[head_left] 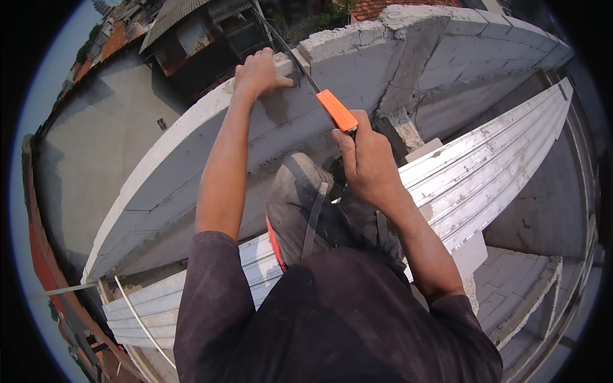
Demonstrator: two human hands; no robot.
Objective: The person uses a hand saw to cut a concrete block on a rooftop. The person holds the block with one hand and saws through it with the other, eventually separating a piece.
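Observation:
My right hand [370, 159] is closed round the orange and black handle of a hand saw [336, 110]. From the handle, its long dark blade slants up and away to the left, across the top of a pale block wall [332, 60]. The blade lies at a gap in the wall's top edge, beside a small pale piece. To the left of the blade, my left hand [258, 75] grips the top of the wall, fingers over the edge and thumb on the near side. Whether the blade's teeth touch the block I cannot tell.
A ribbed metal plank [485, 159] runs beneath me from lower left to upper right. A rough mortar column [412, 60] rises in the wall to the right. Beyond the wall are a grey building wall [96, 140] and a corrugated roof [182, 19], lower down.

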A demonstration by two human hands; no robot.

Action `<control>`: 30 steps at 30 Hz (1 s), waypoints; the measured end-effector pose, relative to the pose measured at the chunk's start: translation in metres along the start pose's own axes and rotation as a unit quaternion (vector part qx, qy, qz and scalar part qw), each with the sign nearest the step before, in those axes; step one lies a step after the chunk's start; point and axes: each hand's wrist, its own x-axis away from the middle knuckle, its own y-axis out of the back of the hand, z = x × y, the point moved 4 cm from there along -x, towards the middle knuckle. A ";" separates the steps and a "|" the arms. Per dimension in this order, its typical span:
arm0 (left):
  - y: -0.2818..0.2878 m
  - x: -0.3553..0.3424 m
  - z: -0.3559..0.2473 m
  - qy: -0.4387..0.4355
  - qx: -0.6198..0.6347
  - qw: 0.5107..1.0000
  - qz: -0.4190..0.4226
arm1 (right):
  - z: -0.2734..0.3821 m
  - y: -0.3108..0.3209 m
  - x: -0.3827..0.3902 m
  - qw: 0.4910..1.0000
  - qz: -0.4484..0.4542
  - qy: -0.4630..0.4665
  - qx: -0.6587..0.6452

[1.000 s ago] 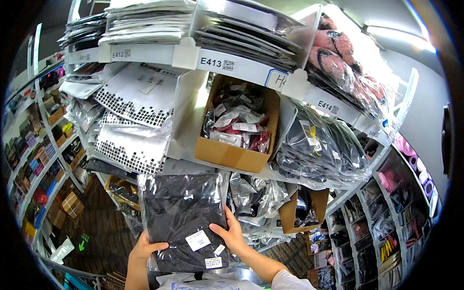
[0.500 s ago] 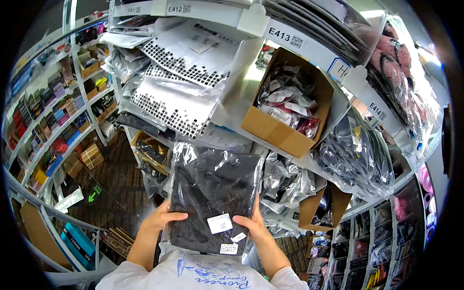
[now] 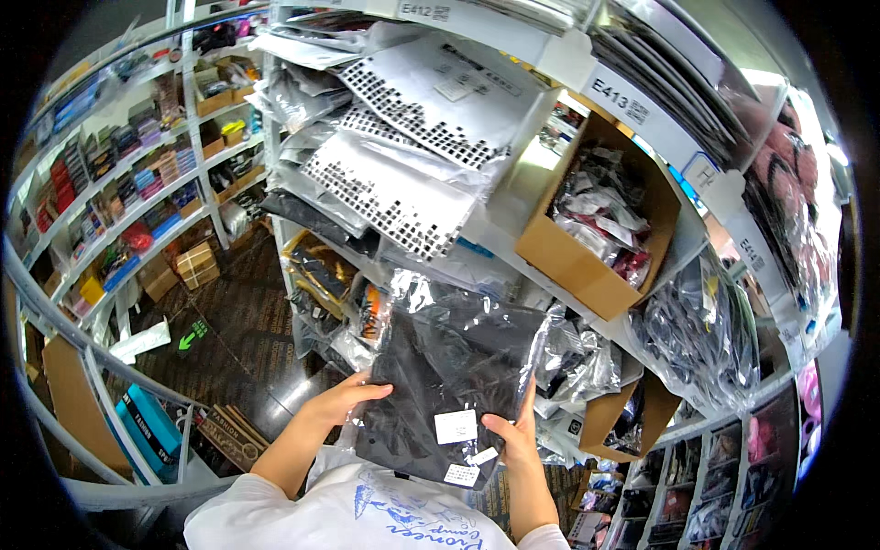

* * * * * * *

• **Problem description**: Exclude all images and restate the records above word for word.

• **Answer for the task**:
[head_left] 
Demonstrator: two human hands; no robot.
Objective: The person uses a hand saw to cut a concrete block on a rooftop. The person holds the block with one hand and saws through it with the other, eventually separating a piece.
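Observation:
My right hand [370, 159] is closed round the orange and black handle of a hand saw [336, 110]. From the handle, its long dark blade slants up and away to the left, across the top of a pale block wall [332, 60]. The blade lies at a gap in the wall's top edge, beside a small pale piece. To the left of the blade, my left hand [258, 75] grips the top of the wall, fingers over the edge and thumb on the near side. Whether the blade's teeth touch the block I cannot tell.
A ribbed metal plank [485, 159] runs beneath me from lower left to upper right. A rough mortar column [412, 60] rises in the wall to the right. Beyond the wall are a grey building wall [96, 140] and a corrugated roof [182, 19], lower down.
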
A demonstration by two human hands; no robot.

Action `<control>`: 30 steps at 30 Hz (1 s), waypoints; the measured end-effector pose, relative to the pose measured at the chunk's start: translation in metres along the start pose's own axes and rotation as a unit quaternion (vector part qx, qy, qz and scalar part qw), each with the sign nearest the step before, in those axes; step one lies a step after the chunk's start; point and axes: each hand's wrist, its own x-axis away from the middle knuckle, its own y-axis out of the back of the hand, z = x × y, the point moved 4 cm from there along -x, towards the middle knuckle. A ";" separates the steps and a "|" the arms. Per dimension in this order, its typical span:
arm0 (left):
  - y: -0.2818..0.2878 m
  - x: -0.3553..0.3424 m
  - z: -0.3559..0.2473 m
  - qy: -0.4387..0.4355
  - qx: -0.6198..0.6347
  - qw: 0.5107..1.0000
  - qz: -0.4190..0.4226
arm1 (right):
  - z: -0.2734..0.3821 m
  - y: -0.3108..0.3209 m
  - x: -0.3827..0.3902 m
  - qw: 0.4910..1.0000
  - qz: -0.4484..0.4542
  - qy: -0.4630..0.4665
  - qx: -0.6587..0.6452

[1.000 s ago] 
[0.500 s ago] 
[now] 

That completes the output.